Court Opinion

ID: 7408806
Source: CourtListenerOpinion
Date Created: 2022-07-29 02:23:30.631594+00
Date Added: 2024-06-11T16:22:10.483841
License: Public Domain

TATE, Judge.
This is a companion suit to Breaux v. City of Sulphur, La.App., 85 So.2d 723. It arises from the alleged illegal trespass by the City of Sulphur in laying a sewer line on property, the fee title to which is in plaintiff Gallett. The City appeals from judgment in favor of Gallett in the amount of $150 for damages due to the illegal trespass on his land. Gallett has not answered the appeal. (The claim against co-defendants Thelma A. Mitchell Simon et al., contractors, was settled by amicable compromise in advance of trial.)
The facts, virtually undisputed and pre-ponderately proved by the record, show: At the direction of the City the contractor dug a ditch and laid a sewer pipe 66 feet across the front of Gallett’s land in land subject to a highway right-of-way servitude. A similar trench and sewer line was constructed 2-3’ within Gallett’s land and along the full length (225') of his northern boundary, in a strip subject to a predial servitude of passage in favor of the owner of property east of plaintiff’s land, upon which a private road was constructed by the latter. No permission was secured by the City from Gallett before so doing. (Apparently, the latter sewer line was so laid through surveying error, and the former under the impression that the municipality had the power to do so in land subject to the right-of-way dedicated for road purposes.)
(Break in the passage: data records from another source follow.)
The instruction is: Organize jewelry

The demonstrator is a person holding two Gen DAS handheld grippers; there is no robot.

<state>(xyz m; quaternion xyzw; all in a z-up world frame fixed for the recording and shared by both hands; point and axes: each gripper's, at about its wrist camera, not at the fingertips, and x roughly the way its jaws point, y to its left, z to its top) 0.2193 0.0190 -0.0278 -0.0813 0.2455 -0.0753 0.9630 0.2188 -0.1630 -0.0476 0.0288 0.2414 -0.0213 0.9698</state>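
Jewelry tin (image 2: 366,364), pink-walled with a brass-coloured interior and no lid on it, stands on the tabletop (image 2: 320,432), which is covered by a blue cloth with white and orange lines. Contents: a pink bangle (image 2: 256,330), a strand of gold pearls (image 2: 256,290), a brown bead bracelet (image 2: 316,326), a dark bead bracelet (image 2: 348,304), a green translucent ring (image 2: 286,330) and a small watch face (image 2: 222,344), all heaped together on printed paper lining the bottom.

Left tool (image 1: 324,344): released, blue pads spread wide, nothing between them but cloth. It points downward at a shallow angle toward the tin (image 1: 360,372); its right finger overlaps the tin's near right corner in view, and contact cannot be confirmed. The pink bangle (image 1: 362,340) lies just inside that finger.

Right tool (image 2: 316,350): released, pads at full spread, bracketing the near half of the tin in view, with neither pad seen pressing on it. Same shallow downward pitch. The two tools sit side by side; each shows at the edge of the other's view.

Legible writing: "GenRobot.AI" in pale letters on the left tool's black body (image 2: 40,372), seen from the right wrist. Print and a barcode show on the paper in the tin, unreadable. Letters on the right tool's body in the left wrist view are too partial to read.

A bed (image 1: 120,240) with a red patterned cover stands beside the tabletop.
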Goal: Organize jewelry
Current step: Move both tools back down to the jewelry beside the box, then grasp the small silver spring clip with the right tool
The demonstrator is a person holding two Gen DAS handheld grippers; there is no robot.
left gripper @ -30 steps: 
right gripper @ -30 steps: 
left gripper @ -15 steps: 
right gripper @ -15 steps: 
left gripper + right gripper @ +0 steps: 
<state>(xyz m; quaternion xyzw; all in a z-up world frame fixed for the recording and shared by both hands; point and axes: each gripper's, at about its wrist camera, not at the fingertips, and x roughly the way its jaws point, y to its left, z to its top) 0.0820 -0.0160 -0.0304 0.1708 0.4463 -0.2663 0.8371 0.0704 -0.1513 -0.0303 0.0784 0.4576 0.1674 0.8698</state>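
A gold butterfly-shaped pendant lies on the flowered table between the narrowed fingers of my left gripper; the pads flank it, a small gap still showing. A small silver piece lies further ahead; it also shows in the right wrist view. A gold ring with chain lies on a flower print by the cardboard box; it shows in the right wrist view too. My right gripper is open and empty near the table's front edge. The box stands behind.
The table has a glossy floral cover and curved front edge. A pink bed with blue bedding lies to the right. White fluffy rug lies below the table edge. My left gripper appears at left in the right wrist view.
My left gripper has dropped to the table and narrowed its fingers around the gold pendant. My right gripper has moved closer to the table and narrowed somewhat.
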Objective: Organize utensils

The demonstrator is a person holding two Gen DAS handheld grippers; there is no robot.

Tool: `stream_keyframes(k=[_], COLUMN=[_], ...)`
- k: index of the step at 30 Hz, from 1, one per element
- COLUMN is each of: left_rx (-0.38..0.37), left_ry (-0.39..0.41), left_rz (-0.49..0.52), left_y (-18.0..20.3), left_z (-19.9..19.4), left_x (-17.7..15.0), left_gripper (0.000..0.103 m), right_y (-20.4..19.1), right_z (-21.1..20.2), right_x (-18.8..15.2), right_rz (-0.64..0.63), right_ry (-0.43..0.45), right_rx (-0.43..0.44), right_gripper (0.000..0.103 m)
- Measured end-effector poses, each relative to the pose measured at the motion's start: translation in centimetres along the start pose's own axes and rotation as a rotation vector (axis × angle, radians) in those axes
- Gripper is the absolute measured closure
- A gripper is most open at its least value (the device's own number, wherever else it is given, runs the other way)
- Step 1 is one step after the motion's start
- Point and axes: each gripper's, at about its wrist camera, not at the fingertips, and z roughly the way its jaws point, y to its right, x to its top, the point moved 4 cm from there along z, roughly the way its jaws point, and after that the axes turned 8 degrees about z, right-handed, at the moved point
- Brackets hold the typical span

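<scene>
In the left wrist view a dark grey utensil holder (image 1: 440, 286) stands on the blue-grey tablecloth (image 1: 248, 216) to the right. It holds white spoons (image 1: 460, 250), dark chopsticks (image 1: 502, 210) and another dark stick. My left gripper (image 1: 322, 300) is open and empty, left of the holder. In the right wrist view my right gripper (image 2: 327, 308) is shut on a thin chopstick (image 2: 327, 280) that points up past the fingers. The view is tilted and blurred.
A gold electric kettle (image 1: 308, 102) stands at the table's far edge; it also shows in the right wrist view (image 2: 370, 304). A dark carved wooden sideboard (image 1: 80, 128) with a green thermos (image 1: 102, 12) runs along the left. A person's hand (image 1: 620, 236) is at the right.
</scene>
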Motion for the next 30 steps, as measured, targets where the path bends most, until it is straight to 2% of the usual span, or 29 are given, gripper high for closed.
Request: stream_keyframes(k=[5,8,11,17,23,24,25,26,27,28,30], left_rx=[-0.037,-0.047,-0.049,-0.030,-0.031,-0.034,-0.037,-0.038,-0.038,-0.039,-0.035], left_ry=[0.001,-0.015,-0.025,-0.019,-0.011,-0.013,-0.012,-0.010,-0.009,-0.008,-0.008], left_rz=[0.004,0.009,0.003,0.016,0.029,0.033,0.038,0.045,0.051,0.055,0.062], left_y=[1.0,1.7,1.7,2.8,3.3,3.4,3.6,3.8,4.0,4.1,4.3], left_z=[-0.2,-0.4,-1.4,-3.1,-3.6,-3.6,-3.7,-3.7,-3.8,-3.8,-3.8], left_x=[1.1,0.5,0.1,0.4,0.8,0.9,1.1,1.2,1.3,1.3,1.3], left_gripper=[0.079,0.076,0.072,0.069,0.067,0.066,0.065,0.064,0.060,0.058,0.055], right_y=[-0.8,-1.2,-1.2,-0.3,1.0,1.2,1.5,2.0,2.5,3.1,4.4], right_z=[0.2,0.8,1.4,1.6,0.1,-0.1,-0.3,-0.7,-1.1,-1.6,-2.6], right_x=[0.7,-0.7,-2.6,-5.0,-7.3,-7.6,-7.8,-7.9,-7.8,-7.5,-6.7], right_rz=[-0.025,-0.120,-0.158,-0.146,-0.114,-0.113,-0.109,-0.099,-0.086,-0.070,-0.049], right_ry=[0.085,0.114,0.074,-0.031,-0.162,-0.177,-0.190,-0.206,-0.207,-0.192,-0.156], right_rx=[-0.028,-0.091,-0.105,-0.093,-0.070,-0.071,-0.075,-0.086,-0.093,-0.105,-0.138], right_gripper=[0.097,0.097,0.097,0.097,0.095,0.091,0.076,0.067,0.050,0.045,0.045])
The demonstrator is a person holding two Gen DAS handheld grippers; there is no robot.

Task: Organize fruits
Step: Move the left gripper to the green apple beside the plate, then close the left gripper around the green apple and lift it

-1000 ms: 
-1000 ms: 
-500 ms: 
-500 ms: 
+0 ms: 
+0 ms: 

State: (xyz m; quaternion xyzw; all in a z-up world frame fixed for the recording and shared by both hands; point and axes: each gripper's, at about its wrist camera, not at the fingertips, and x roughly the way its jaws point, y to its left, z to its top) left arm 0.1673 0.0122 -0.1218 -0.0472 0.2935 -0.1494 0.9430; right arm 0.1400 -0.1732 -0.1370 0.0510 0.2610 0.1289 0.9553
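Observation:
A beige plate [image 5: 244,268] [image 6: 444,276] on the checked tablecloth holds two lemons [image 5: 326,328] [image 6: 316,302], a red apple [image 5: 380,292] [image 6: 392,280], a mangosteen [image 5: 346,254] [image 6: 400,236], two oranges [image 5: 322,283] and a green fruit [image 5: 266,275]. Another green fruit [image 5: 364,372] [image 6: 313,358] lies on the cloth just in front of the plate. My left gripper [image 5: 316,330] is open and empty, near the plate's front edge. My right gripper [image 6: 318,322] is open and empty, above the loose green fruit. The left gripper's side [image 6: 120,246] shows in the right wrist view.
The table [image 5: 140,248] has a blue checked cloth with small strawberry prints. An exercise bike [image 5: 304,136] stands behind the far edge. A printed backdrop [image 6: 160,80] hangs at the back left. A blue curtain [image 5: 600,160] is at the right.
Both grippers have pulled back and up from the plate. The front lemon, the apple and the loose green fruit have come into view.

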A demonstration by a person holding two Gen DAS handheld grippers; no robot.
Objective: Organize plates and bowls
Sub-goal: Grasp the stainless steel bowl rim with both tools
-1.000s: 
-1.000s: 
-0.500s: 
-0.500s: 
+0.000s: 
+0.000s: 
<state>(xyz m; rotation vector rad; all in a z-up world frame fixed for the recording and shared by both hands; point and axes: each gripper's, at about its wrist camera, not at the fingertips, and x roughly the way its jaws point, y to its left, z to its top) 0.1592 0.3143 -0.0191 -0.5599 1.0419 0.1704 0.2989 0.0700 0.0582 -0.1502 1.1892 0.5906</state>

We have been favored with learned briefs, indicating diligent and able research, concerning whether the municipal sewer system was a proprietary or a governmental function, and whether the distinction is material for purposes of finding the municipality liable herein. But in our view, this matter is governed by Art. 1, § 2, La.Const. of 1921, LSA, which provides:
“No person shall be deprived of life, liberty or property, except by due process of law. Except as otherwise provided in this Constitution, private property shall not he taken or damaged except for public purposes and after just and adequate compensation is paid." (Italics ours.)
Essentially the allegations of the petition and the proof are to the effect that without permission of the plaintiff property owner, a sewer line was laid across between 200-300 feet of his property, and certain damages were caused his property thereby. That the laying of a sewer line across an individuals’ property amounts to a “taking” or a “damaging” within the constitutional prohibition is self-evident, and all the more readily seen when it is realized that this prohibition extends even to situations where use of a highway servitude denies or impedes access to the landowner’s property by lowering the grade or otherwise, State v. Dowling, 205 La. 1061, 18 So.2d 616; State ex rel. Gebelin v. Department of Highways, 200 La. 409, 8 So.2d 71; Britt v. City of Shreveport, La.App., 83 So.2d 476.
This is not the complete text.